## TASK OBJECTIVE
An exact transcription of the data below is needed.
━━━━━ DATASET CONTENT ━━━━━
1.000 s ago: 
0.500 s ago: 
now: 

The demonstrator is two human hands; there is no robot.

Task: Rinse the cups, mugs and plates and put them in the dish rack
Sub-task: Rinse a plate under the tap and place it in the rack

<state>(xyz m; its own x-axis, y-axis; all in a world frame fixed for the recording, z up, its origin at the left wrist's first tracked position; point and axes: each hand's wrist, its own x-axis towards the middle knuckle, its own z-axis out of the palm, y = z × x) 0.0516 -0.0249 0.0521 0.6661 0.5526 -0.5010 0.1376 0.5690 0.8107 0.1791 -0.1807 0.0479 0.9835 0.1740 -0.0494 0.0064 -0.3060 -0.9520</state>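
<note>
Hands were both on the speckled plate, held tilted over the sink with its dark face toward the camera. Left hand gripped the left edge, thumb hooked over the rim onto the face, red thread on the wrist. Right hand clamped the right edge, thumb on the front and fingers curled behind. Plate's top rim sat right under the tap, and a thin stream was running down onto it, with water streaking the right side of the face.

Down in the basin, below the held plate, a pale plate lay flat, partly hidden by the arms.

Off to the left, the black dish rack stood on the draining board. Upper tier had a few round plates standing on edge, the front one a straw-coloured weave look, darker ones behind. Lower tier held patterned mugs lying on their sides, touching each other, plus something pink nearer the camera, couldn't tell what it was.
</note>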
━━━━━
## ANSWER BELOW
1.000 s ago: 
0.500 s ago: 
now: 

The demonstrator is two human hands; there is no robot.

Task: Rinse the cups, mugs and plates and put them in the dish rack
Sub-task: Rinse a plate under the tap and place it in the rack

<state>(xyz m; its own x-axis, y-axis; all in a world frame fixed for the recording, z up, its origin at the left wrist's first tracked position; point and axes: each hand's wrist, its own x-axis towards the middle knuckle, its own z-axis out of the palm, y = z × x) 0.0516 -0.0249 0.0521 0.6661 0.5526 -0.5010 0.1376 0.5690 0.8107 0.1791 -0.1807 0.0479 0.9835 0.1740 -0.0494 0.0064 -0.3060 -0.9520</state>
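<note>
Hands were both on the speckled plate, held tilted over the sink with its dark face toward the camera. Left hand gripped the left edge, thumb hooked over the rim onto the face, red thread on the wrist. Right hand clamped the right edge, thumb on the front and fingers curled behind. Plate's top rim sat right under the tap, and a thin stream was running down onto it, with water streaking the right side of the face.

Down in the basin, below the held plate, a pale plate lay flat, partly hidden by the arms.

Off to the left, the black dish rack stood on the draining board. Upper tier had a few round plates standing on edge, the front one a straw-coloured weave look, darker ones behind. Lower tier held patterned mugs lying on their sides, touching each other, plus something pink nearer the camera, couldn't tell what it was.
</note>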

No more work is needed for this exercise.